▶ [What the task asks]: Output the listing below verbatim, without images.

▶ [Collected data]:
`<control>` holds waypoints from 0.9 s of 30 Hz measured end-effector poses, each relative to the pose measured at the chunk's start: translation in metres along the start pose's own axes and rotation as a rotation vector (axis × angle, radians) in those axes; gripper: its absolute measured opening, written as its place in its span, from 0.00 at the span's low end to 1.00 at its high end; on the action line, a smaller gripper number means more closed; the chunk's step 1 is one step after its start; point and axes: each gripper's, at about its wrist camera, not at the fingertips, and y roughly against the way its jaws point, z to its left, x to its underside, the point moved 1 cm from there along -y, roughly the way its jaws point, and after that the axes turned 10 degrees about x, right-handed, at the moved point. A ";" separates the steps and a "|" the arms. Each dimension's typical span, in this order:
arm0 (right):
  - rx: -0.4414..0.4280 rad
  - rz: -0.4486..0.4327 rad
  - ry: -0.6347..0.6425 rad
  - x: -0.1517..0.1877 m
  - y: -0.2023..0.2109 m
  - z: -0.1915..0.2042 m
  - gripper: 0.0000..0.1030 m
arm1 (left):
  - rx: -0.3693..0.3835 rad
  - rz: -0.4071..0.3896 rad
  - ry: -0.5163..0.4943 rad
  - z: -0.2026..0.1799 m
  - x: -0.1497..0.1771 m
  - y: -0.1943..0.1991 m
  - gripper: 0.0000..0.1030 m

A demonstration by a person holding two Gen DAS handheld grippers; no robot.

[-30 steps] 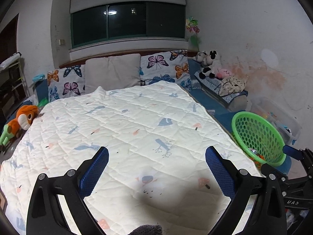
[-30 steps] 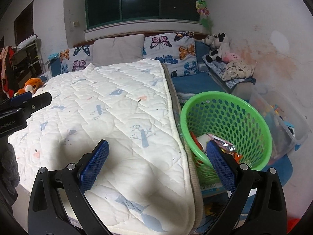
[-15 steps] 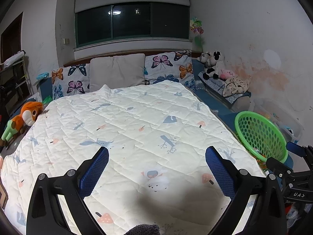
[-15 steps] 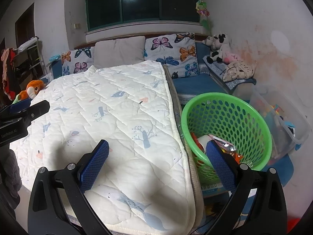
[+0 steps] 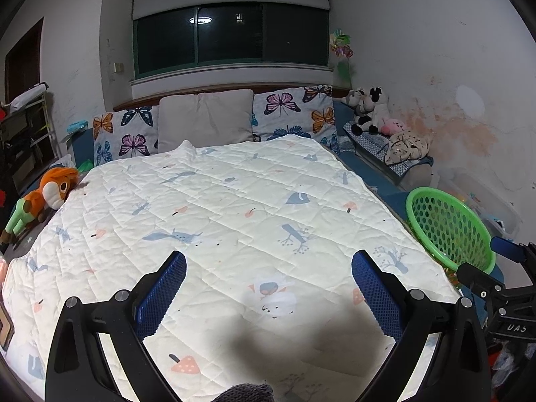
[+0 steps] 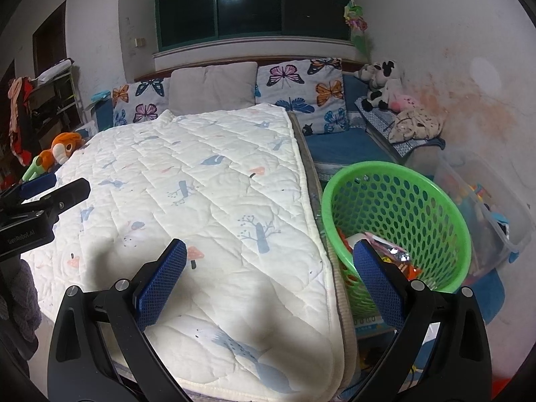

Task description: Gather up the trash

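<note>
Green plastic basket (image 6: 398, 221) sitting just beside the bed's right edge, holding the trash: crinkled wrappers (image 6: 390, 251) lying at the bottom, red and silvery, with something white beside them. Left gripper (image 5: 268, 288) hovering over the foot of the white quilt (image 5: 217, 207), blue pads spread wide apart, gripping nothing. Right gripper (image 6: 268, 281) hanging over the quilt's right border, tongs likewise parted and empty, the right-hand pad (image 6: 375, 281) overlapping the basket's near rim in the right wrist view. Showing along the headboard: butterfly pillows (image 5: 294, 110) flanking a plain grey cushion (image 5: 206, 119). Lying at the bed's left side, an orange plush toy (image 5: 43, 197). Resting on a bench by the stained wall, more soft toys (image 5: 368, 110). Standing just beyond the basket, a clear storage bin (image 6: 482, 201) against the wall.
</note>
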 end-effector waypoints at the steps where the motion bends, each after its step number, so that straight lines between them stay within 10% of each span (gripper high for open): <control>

▶ [Solution to the exercise]:
`<control>` holds waypoints from 0.9 s of 30 Hz measured end-effector poses, each relative to the pose measured at the chunk's start: translation in metres along the start pose's own axes and rotation as a rotation vector (axis × angle, radians) in those axes; gripper: its absolute measured opening, written as its place in its span, from 0.00 at the span's low end to 1.00 at its high end; on the action line, a smaller gripper number means more closed; the chunk's step 1 is one step after its start; point and axes: each gripper's, at about its wrist camera, not at the fingertips, and y roughly against the way its jaws point, z to its left, x to its underside, the point moved 1 cm from there along -y, roughly the way its jaws point, and after that the axes turned 10 degrees about x, right-handed, at the moved point. A ";" separates the steps and a "|" the arms. Each dimension's typical span, in this order:
arm0 (right):
  - rx: -0.4414..0.4280 rad
  - rz: -0.4486..0.4327 rad
  - ry: -0.6347..0.6425 rad
  - x: -0.1517..0.1877 m
  - y: -0.2023..0.2109 m
  - z: -0.1915..0.2042 m
  - gripper: 0.0000..0.1030 m
arm1 (left):
  - rx: -0.3693..0.3835 rad
  - rz: -0.4071..0.3896 rad
  - ry: -0.5163..0.4943 rad
  - z: -0.2026..0.1799 m
  - x: -0.1497..0.1771 m
  - y: -0.1943..0.1991 m
  - gripper: 0.0000..0.1030 m

A demonstration by a person holding two Gen DAS handheld grippers; no robot.

[-30 steps] 
[-30 steps] 
[-15 steps] 
[-15 steps] 
[+0 steps] 
[+0 steps] 

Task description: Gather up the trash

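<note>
Green plastic basket (image 6: 398, 221) sitting just beside the bed's right edge, holding the trash: crinkled wrappers (image 6: 390, 251) lying at the bottom, red and silvery, with something white beside them. Left gripper (image 5: 268, 288) hovering over the foot of the white quilt (image 5: 217, 207), blue pads spread wide apart, gripping nothing. Right gripper (image 6: 268, 281) hanging over the quilt's right border, tongs likewise parted and empty, the right-hand pad (image 6: 375, 281) overlapping the basket's near rim in the right wrist view. Showing along the headboard: butterfly pillows (image 5: 294, 110) flanking a plain grey cushion (image 5: 206, 119). Lying at the bed's left side, an orange plush toy (image 5: 43, 197). Resting on a bench by the stained wall, more soft toys (image 5: 368, 110). Standing just beyond the basket, a clear storage bin (image 6: 482, 201) against the wall.
</note>
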 end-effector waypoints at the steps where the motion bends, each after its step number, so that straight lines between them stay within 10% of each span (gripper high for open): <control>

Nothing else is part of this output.